LG Optimus L70i
- Brand: LG
- Manufacturer: LG Electronics, Inc.
- Type: Smartphone
- Series: Optimus
- First released: 2014, April
- Compatible networks: 2G GSM/GPRS/EDGE 850, 900, 1800, 1900 MHz 3G UMTS/HSPA+ (5.76 Mbit) 900, 2100 MHz
- Form factor: Bar
- Dimensions: H 127.2mm W 66.8mm D 9.5mm
- Weight: 124 g (4 oz)
- Operating system: Android 4.4.2 KitKat Custom firmware versions: Android Lollipop: CyanogenMod 12-12.1 Android Marshmallow: CyanogenMod 13 Android Nougat 7.1.2: LineageOS 14.1
- System-on-chip: Qualcomm Snapdragon 200 (MSM8210)
- CPU: Dual-core 1.2 GHz ARM Cortex-A7
- GPU: Adreno 302
- Memory: 1 GB RAM
- Storage: 4 GB
- Removable storage: microSD (supports up to 32GB)
- Battery: Cricket Wireless: 2100 mAh MetroPCS: 2040 mAh
- Rear camera: 5.0 MP
- Front camera: VGA
- Display: 4.5 in (110 mm) diagonal IPS LCD 480×800 pixels, 16M colors, 207 ppi pixel density
- Connectivity: Wi-Fi 802.11 /b/g/n, Wi-Fi Hotspot, DLNA Bluetooth 4.0, A2DP, BLE 3.5mm stereo audio jack microUSB 2.0 port
- Model: Cricket Wireless: D321 MetroPCS: MS323

= LG Optimus L70 =

Android smartphone designed and manufactured by LG Electronics

LG Optimus L70 is a slate smartphone designed and manufactured by LG Electronics.
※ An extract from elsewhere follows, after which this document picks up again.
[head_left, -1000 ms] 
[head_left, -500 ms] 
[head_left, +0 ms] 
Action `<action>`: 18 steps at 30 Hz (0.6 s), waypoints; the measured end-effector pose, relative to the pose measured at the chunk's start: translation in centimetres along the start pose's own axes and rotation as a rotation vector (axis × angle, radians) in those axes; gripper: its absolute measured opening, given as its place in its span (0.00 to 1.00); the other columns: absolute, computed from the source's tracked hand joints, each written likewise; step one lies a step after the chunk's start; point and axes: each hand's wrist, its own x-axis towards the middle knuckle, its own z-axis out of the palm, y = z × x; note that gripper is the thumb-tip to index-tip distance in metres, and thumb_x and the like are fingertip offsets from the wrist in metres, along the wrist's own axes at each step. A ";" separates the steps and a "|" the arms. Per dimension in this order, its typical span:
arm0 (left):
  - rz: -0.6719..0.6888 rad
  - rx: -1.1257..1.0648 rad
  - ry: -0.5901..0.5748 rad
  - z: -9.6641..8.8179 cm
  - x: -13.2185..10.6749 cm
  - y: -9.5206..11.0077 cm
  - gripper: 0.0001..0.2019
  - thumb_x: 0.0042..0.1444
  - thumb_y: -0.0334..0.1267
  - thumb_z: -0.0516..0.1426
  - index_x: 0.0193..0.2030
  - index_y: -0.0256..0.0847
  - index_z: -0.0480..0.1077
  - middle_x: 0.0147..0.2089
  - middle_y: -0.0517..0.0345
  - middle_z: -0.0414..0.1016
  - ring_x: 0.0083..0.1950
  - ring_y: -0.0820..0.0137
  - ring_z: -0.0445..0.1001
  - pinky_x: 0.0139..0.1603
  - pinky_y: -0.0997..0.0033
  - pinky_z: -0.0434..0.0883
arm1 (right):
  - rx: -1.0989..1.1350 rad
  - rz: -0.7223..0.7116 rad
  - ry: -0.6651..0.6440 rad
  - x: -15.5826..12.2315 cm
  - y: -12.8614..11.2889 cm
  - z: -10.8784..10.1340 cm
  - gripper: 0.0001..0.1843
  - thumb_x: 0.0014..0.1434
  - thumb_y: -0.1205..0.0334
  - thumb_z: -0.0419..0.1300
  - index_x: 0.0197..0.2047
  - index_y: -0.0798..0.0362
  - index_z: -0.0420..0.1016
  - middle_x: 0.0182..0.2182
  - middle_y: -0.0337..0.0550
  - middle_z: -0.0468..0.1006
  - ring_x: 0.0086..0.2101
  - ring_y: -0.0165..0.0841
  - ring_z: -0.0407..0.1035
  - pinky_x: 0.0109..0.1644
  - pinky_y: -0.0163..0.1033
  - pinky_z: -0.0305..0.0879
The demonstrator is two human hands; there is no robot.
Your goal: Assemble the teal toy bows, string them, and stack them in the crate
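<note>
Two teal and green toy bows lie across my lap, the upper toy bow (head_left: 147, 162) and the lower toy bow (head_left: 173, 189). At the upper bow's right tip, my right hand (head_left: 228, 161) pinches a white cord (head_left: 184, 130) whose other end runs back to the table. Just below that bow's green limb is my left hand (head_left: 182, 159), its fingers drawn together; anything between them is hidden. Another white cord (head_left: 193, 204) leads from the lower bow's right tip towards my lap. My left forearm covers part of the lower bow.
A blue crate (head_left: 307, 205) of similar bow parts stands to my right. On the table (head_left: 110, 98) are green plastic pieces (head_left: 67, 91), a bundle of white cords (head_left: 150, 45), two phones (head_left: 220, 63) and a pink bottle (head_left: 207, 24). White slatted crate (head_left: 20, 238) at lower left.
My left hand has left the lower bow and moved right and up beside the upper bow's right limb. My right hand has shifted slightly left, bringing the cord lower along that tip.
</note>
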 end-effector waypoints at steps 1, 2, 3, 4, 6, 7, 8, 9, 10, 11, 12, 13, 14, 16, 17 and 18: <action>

The LG L70 is the mid-range handset in the L series.

== Specifications ==

=== Design ===
Source:

The LG Optimus L70 has a 4.5-inch display with sizable bezels; the upper bezel houses the earpiece, an "LG" logo, the sensors and the front-facing camera while the lower bezel houses the physical home button, and the capacitive back and menu buttons. On the side frame; there is a volume rocker at the left, a power button at the right, a headphone jack at the top and a microUSB port at the bottom. The rear-facing camera coupled with an LED flash and the speaker are located at the back. The back cover has an "LG" logo and is removable. Depending on the model, the phone has Corning Gorilla Glass 2 (Cricket Wireless) or 3 (MetroPCS) protective glass.

=== Hardware ===
Source:

The LG Optimus L70 features a Qualcomm Snapdragon 200 (MSM8210) system-on-chip with an ARM Cortex-A7 dual-core CPU clocked at 1.2 GHz and an Adreno 302 GPU. The LG L70 has 1 GB of RAM and 4 GB of internal storage which can be expanded via a microSD card up to 32 GB. The phone features a 4.5" IPS LCD with 480×800 pixels resolution, 16M colors and ~207 ppi pixel density. The LG L70 has a 5 MP rear camera paired with a single LED flash, and a VGA front-facing camera; both of the cameras are capable of 480p video recording at 30 fps. The LG L70 is powered by a 2040 mAh (MetroPCS) or a 2100 mAh (Cricket Wireless) removable standard lithium-ion battery.

=== Software ===
The LG Optimus L70 is shipped with Android 4.4.2 KitKat. It is upgradeable to Android Lollipop, Marshmallow and Nougat through CyanogenMod. It also received Android 7.1.2 Nougat from LineageOS.